Casey Clark

Personal information
- Born: July 13, 1990 (age 34) Olympia, Washington, U.S.
- Height: 5 ft 11 in (1.80 m)
- Weight: 205 lb (93 kg)

Playing information
- Position: Second-row
Club
| Years | Team | Pld | T | G | FG | P |
| 2011 | Jacksonville Axemen |  |  |  |  |  |
| 2013 | Philadelphia Fight |  |  |  |  |  |
|  | Total | 0 | 0 | 0 | 0 | 0 |
Representative
| Years | Team | Pld | T | G | FG | P |
|  | USA |  |  |  |  |  |

= Casey Clark =

American rugby league player

Casey Clark (born July 13, 1990) is an American rugby league player for the Philadelphia Fight in the USA Rugby League and previously with the Jacksonville Axemen and the Helensburgh Tigers in Australia.
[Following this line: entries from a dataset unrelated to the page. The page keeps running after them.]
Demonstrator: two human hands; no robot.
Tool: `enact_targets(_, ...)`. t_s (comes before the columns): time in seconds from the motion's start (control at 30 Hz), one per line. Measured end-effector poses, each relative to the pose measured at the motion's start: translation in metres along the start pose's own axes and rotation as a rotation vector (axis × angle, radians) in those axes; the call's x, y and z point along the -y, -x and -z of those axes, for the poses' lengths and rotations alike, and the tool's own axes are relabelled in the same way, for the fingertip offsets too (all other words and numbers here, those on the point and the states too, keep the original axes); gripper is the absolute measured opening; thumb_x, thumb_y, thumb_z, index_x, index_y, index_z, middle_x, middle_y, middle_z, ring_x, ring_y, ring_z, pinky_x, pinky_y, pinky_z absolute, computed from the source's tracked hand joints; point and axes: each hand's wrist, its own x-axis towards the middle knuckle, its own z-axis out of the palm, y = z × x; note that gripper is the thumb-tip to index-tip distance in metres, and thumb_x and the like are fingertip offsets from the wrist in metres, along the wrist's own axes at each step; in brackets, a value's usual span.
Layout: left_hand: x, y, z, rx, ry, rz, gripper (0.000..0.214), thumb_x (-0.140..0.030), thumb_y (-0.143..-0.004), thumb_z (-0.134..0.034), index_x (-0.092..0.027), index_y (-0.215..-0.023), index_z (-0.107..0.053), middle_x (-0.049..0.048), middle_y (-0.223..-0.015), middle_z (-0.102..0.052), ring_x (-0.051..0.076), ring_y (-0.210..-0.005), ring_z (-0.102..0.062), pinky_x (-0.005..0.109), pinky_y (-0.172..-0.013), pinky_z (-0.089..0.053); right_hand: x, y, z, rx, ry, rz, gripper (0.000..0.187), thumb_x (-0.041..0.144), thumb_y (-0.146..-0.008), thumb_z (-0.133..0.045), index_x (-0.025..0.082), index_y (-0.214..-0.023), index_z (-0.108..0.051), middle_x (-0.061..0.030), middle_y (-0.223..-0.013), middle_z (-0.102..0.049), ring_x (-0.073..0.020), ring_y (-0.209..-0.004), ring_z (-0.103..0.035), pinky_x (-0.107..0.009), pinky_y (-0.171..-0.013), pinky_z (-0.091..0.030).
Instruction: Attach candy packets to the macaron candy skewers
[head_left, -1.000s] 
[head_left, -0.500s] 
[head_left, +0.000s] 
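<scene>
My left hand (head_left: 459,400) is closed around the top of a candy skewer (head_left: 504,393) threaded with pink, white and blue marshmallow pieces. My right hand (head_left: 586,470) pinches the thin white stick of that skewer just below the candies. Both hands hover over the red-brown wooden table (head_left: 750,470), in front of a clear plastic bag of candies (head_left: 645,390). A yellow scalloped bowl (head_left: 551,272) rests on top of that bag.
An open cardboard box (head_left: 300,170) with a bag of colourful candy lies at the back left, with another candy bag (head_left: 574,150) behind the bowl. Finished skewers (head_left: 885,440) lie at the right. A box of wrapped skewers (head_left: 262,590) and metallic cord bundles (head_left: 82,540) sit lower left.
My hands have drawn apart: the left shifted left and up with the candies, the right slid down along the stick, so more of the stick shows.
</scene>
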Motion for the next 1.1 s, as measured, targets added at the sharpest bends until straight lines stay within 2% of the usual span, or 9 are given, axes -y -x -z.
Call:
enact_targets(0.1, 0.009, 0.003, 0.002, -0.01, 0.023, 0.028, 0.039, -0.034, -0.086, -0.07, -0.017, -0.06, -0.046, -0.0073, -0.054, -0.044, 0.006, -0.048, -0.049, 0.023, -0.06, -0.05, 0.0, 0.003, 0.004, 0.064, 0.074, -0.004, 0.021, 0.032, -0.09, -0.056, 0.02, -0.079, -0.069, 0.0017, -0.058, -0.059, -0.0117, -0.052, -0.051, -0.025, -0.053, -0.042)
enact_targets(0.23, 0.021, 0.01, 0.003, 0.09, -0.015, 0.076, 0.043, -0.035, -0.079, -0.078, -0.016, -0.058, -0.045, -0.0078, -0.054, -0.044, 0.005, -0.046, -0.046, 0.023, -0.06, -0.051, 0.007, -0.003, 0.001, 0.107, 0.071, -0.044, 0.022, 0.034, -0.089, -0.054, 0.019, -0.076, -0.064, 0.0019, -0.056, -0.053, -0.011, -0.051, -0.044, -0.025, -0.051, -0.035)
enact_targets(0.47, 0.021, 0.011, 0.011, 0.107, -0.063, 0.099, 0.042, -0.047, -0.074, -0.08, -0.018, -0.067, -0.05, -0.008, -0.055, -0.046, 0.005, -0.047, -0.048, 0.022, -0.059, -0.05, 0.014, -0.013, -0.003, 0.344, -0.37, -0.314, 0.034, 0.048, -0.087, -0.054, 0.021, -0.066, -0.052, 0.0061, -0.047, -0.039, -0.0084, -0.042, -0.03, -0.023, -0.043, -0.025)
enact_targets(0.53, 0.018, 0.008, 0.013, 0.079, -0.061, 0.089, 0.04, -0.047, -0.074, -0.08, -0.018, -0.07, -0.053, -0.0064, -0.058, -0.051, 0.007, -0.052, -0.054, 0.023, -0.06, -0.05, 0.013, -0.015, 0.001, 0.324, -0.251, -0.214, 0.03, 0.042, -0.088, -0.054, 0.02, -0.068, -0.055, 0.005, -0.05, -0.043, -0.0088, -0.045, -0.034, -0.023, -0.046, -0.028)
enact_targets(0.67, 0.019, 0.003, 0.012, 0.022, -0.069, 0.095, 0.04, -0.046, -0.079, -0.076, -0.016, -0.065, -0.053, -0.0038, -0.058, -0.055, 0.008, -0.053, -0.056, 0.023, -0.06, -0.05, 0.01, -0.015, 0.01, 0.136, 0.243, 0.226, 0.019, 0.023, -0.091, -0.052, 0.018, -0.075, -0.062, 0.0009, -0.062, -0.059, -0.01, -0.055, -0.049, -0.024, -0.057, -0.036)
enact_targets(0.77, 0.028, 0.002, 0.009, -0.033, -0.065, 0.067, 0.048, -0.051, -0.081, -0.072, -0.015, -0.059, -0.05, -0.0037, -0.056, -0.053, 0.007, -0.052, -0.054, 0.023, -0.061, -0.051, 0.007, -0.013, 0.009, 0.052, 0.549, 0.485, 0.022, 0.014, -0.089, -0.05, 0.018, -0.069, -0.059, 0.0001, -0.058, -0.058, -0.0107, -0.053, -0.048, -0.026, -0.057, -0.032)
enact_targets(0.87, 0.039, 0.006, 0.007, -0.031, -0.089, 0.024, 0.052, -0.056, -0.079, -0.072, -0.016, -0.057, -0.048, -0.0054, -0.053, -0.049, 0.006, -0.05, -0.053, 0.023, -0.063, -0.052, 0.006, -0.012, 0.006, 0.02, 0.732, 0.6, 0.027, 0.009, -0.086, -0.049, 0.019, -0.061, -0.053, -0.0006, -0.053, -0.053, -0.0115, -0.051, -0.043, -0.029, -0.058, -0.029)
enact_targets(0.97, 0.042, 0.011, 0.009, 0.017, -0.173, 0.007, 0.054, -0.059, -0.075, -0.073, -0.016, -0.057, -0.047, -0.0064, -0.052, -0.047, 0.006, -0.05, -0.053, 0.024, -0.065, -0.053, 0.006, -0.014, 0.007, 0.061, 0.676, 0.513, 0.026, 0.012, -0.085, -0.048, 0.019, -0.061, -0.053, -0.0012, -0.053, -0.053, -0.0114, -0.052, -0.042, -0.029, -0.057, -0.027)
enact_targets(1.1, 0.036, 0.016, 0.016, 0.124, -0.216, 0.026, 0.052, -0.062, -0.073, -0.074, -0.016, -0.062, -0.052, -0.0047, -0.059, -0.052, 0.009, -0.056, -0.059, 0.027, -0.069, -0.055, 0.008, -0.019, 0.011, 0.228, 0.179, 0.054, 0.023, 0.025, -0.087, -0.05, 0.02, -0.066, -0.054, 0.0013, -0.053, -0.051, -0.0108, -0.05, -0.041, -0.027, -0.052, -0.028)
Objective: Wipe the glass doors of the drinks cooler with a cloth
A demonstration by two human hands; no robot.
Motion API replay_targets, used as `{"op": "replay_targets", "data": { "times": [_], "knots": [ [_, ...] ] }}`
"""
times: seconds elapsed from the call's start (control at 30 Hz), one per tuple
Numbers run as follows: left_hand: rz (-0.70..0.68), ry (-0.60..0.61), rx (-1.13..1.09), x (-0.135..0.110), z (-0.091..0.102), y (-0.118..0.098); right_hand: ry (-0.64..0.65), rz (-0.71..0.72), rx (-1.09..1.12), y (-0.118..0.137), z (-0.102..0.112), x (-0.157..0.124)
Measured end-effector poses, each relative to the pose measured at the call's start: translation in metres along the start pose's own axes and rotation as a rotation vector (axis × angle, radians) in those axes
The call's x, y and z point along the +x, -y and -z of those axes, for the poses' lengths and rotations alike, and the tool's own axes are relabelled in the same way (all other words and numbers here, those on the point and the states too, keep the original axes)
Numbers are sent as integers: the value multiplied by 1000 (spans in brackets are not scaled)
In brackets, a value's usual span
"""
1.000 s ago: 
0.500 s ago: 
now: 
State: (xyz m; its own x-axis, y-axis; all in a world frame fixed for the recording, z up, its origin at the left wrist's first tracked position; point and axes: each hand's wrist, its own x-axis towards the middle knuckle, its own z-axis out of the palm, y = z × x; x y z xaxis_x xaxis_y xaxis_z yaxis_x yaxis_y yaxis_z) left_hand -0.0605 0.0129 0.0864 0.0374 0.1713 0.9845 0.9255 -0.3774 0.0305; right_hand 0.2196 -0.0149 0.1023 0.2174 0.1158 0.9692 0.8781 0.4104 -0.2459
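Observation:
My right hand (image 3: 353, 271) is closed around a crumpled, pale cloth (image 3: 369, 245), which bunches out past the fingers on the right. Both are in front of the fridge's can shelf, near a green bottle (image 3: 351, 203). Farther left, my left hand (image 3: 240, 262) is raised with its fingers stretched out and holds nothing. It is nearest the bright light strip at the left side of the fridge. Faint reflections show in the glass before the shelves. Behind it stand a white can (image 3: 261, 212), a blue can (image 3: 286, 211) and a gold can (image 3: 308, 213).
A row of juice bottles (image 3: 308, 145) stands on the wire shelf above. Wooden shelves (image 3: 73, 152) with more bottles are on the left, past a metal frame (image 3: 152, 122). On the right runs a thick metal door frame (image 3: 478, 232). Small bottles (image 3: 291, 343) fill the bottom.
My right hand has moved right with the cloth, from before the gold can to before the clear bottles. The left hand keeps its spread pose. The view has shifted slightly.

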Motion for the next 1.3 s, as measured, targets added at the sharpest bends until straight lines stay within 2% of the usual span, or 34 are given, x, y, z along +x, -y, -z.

He has also played rugby union with the Missoula Maggots and spent some time in New Zealand and with the USA Rugby 7s. In 2013 he won the national title with Philadelphia Fight, beating his past team Jacksonville Axemen in the final, and was named Most Valuable Player. He is a USA international, and in 2015 helped the team qualify for the 2017 Rugby League World Cup.